» Activity: In the entries that follow, the lines from the one with "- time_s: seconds" through the one with "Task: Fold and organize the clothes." are the ones to write out, exactly and with both ends included. Nothing else should appear.

» Material to process:
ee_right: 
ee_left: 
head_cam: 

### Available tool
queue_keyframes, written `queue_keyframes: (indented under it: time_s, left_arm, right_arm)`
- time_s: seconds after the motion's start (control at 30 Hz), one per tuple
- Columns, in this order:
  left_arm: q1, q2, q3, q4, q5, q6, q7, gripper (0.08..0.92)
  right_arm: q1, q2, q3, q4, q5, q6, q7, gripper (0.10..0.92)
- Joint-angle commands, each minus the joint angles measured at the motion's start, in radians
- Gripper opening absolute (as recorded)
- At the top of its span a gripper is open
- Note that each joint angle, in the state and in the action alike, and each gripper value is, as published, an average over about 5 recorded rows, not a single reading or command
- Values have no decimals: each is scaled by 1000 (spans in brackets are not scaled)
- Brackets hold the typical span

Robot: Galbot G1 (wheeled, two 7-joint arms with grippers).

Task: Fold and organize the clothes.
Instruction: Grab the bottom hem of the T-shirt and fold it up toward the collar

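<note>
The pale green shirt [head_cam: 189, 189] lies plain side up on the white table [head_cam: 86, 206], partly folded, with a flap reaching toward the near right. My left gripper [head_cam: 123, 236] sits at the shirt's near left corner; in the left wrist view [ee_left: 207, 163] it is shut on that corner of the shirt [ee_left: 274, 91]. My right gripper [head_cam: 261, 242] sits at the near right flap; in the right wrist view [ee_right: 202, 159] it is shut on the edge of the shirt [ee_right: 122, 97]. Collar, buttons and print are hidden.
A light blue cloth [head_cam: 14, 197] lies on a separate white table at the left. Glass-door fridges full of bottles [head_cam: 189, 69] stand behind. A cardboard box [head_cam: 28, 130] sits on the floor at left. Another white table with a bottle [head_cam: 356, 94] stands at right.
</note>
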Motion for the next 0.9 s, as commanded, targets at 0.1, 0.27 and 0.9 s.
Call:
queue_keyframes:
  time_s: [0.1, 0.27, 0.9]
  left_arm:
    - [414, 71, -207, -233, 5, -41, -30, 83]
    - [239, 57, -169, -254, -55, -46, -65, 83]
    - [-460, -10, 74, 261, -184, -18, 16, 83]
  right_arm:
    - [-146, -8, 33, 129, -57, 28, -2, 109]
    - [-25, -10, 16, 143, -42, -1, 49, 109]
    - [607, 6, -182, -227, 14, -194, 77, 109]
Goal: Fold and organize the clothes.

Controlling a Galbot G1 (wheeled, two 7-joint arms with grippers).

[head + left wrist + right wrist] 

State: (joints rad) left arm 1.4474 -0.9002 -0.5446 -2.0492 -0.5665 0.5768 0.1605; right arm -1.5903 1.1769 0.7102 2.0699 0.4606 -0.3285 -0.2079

» Response:
- time_s: seconds after the motion's start (control at 30 Hz), one per tuple
- Columns, in this order:
  left_arm: q1, q2, q3, q4, q5, q6, q7, gripper (0.08..0.92)
  right_arm: q1, q2, q3, q4, q5, q6, q7, gripper (0.10..0.92)
- Joint-angle commands, each minus the joint angles measured at the motion's start, in radians
- Gripper opening absolute (as recorded)
- At the top of its span a gripper is open
- Note that each joint angle, in the state and in the action alike, and each gripper value is, as published, an average over about 5 recorded rows, not a single reading or command
- Values have no decimals: each is scaled by 1000 (spans in brackets are not scaled)
- Brackets hold the typical span

Robot: Galbot G1 (wheeled, two 7-joint arms with grippers).

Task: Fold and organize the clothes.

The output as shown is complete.